Chinese festival at Polk Middle

Published 4:30 pm Monday, January 30, 2012

Polk Middle students celebrate the Chinese Spring Festival. Back: Sophie Oder, Emma Wagoner, Lydia Dona, Lilian Owens, Leah Stockdale, Colleen Burke, Patric Stimac, Victor Santos and Carigan Carson. Front: Visiting Chinese teacher Lianhong Liang, Adriana Talley, Anamarie Gundersen, Michaela Villecco, Skye Yarborough, Vincent Gage and Ericka Jolley. (photo submitted by Carlann Scherping and Lianhong Liang)

The students in Mrs. Liang’s Mandarin class at Polk County Middle School recently celebrated the Chinese Spring Festival, what most people call the “Chinese New Year.”
This festival is to welcome spring, a season that bears new hopes. The students made spring ornaments and decorations for the school’s entrance.
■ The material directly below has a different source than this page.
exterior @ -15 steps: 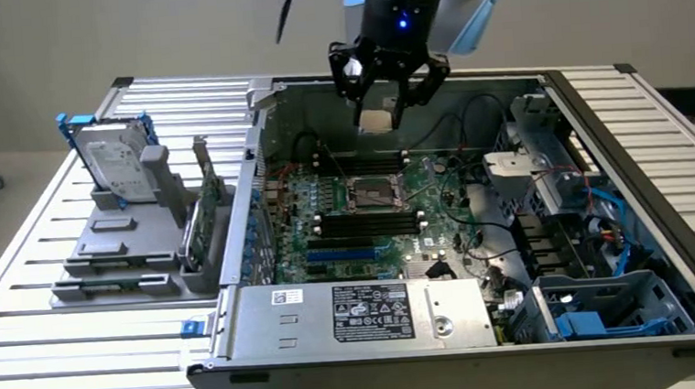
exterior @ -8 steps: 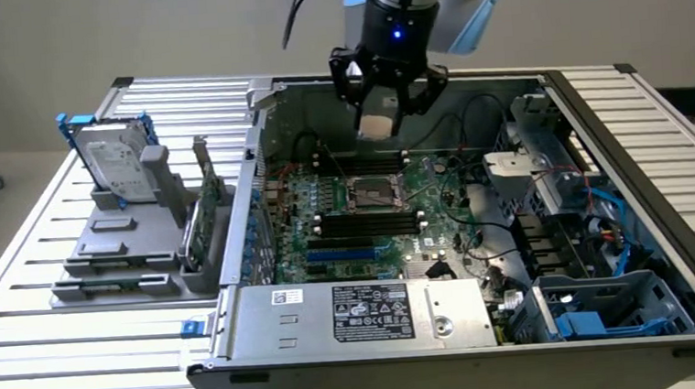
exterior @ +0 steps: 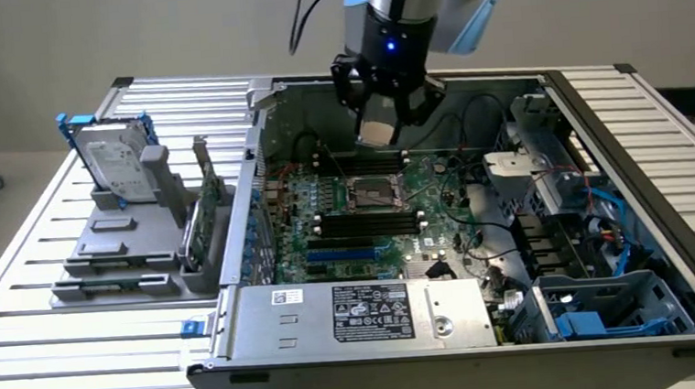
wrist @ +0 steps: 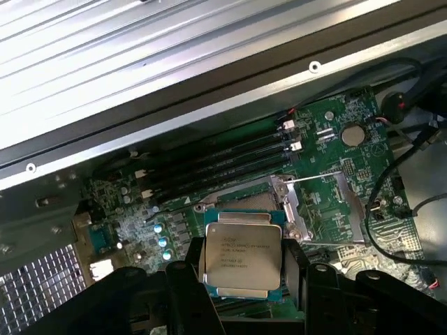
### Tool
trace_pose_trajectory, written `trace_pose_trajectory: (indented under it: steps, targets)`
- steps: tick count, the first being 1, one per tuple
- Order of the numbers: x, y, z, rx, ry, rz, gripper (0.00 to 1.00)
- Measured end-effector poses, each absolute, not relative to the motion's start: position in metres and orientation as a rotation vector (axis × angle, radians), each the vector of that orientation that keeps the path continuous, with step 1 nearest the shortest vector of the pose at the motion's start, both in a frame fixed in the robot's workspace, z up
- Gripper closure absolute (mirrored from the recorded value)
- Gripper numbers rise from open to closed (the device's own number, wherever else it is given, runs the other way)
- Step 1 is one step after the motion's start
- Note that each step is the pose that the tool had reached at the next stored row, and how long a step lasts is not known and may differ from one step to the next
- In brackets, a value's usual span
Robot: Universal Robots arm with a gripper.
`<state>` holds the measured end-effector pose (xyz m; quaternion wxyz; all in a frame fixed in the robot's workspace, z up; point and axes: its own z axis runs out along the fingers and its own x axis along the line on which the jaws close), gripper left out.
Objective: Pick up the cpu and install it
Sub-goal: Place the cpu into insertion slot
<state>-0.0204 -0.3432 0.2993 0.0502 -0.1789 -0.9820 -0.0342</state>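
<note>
Cpu (wrist: 242, 257), square with pale silver printed top, gripped by pincer (wrist: 244, 272).

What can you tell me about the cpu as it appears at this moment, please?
The cpu is a small, thin, square chip with a pale silver metal lid bearing fine print and a green edge. The black fingers of the gripper clamp two opposite sides. It hangs above the motherboard inside the open case, not yet in the socket.
</note>
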Motion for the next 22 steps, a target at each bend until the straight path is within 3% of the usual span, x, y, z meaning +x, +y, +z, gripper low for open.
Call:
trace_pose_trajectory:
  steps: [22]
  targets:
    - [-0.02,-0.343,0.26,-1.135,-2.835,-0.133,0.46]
Most of the ornaments are red because red is the most popular color in China. The students cut paper into three-dimensional Chinese characters that mean “spring.” They folded the paper into a special pattern and then cut the characters out.
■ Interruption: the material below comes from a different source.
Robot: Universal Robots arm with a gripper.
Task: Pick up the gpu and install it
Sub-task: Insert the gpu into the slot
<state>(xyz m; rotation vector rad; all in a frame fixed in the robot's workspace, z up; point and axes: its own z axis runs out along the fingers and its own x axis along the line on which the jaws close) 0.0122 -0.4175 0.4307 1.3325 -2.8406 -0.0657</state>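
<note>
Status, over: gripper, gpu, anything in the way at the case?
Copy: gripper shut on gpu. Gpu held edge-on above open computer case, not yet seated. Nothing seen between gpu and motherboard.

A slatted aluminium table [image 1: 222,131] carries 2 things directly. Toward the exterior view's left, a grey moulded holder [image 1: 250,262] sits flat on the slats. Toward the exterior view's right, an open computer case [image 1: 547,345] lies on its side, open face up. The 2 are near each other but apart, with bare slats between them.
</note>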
The final piece has four sides, representing a Chinese phrase that expresses the Chinese people’s wish that the four seasons of the year would be like spring, warm and full of hope.
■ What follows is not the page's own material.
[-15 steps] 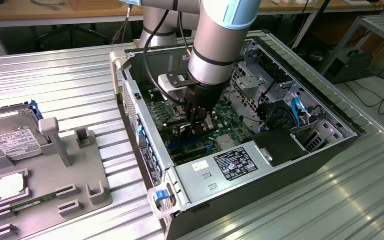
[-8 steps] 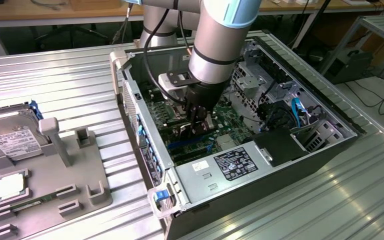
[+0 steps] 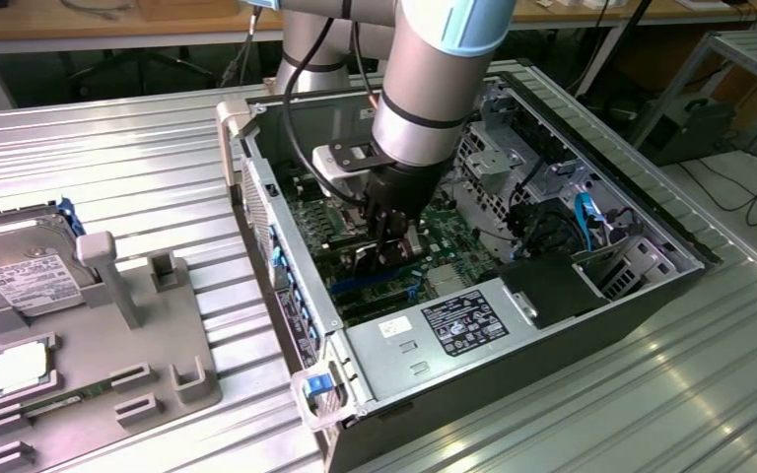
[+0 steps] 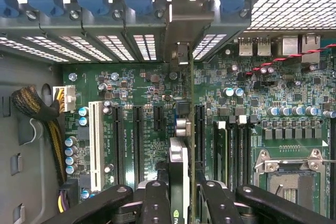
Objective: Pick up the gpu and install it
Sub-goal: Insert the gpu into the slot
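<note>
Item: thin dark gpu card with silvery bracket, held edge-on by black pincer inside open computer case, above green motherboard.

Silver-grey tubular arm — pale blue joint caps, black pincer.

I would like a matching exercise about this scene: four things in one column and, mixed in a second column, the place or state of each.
Things:
1. gpu
2. hard drive
3. claw
4. grey holder

Places or states:
A. lies at the exterior view's left, white label up
B. inside the open computer case, shut on the card
C. held on edge above the motherboard
D. stands on the metal table beside the case

Pairs: 1-C, 2-A, 3-B, 4-D
</note>
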`<state>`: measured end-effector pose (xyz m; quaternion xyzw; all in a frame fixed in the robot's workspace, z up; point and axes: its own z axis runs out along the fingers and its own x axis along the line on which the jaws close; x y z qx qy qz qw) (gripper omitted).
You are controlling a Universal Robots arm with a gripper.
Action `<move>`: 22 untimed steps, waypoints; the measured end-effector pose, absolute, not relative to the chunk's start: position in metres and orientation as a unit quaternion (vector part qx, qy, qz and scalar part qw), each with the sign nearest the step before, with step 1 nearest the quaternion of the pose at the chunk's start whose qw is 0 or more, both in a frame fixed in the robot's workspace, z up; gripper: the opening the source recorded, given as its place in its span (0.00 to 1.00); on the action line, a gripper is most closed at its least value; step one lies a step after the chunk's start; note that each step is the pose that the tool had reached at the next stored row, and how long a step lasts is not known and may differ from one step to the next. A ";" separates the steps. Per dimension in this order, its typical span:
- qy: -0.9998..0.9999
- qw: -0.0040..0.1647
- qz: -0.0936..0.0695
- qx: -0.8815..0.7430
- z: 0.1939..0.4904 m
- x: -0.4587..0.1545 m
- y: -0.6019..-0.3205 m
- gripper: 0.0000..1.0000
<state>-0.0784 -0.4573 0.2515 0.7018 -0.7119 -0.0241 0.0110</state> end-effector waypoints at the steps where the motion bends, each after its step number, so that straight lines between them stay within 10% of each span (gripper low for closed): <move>1: -0.712 0.011 -0.024 0.702 0.251 -0.078 -0.457 0.28; 22: -0.712 0.011 -0.024 0.702 0.247 -0.078 -0.457 0.28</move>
Students also made red paper dragons because the year 2012 is the year of the dragon, according to the Chinese zodiac animal circle. The red paper with fish on it indicates abundance and surplus. Fish have always been important in new-year decorations and feasts. According to Liang, the Chinese phrase for “may there be surpluses every year” sounds the same as “may there be fish every year.”
On the pillars are the couplets written by Mandarin class students. These couplets are usually hung on doors or pillars. All of them convey people’s new year wishes and mean something good and lucky. The couplets mean “always be with good luck and fortune.”